É dessa maneira que, desde 2002, o Projeto Bagagem busca criar uma rede de economia solidária de turismo no país. “O objetivo é contribuir com o crescimento econômico e a valorização da cultura dessas comunidades”, explica a presidente e sócia-fundadora do projeto, Cecília Zanotti.
Para isso, o projeto trabalha a partir de três eixos. O primeiro cria uma rede de destinos de turismo de base comunitária, quer dizer, a comunidade deve ser proprietária dos empreendimentos turísticos e gerenciar coletivamente a atividade. Além disso, a comunidade deve ser a principal beneficiária e a principal atração deve ser o seu modo de vida.

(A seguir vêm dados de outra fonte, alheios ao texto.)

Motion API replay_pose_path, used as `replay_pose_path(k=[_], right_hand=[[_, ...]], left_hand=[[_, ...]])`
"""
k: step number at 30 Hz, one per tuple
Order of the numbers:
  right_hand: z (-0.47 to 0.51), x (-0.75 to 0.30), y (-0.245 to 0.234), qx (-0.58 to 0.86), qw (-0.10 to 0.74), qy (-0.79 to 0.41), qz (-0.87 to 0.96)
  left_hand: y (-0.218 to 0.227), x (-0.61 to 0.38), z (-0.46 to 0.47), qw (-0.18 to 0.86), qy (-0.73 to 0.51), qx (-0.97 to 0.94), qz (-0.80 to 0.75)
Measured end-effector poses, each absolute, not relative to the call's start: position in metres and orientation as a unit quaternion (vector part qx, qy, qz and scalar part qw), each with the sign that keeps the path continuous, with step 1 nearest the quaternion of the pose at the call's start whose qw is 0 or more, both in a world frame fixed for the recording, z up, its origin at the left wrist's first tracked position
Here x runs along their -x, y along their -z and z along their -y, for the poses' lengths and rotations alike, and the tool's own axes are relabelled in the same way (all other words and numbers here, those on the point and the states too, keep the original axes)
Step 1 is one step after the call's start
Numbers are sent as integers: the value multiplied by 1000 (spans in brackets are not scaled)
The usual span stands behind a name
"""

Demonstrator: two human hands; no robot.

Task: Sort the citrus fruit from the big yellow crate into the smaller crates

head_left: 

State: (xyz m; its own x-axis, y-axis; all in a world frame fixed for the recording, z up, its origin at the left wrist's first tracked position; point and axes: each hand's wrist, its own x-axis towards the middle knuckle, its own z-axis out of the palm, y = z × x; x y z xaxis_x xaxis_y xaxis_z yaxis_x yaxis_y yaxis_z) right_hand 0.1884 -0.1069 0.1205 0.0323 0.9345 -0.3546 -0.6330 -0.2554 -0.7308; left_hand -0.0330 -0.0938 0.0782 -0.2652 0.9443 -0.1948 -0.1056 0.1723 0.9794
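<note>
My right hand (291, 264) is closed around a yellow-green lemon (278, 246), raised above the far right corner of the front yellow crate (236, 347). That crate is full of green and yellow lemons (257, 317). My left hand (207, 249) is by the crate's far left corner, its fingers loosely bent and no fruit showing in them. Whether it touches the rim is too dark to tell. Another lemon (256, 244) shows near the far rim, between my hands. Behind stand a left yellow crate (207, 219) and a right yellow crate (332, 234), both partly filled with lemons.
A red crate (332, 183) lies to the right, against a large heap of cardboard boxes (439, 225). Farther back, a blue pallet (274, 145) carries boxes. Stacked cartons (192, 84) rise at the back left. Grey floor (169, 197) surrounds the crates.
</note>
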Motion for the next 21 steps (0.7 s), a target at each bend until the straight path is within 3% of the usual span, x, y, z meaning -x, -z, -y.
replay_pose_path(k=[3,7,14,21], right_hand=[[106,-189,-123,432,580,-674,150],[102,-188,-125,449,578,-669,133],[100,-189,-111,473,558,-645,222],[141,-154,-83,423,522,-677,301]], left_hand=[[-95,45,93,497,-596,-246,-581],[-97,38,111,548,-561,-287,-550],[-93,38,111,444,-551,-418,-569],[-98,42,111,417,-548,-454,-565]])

O segundo eixo forma uma rede de agências e organizações parceiras, buscando envolver todos os elos da cadeia do turismo no benefício das comunidades.
Por fim, o terceiro constrói uma rede de visitantes, partindo da idéia de que esses atores continuem apoiando a rede e as comunidades mesmo depois do fim da viagem.
Atualmente, as expedições são feitas para o estado do Pará, para as comunidades ribeirinhas de Santarém e Gurupá, além da comunidade de Lençóis, na Bahia.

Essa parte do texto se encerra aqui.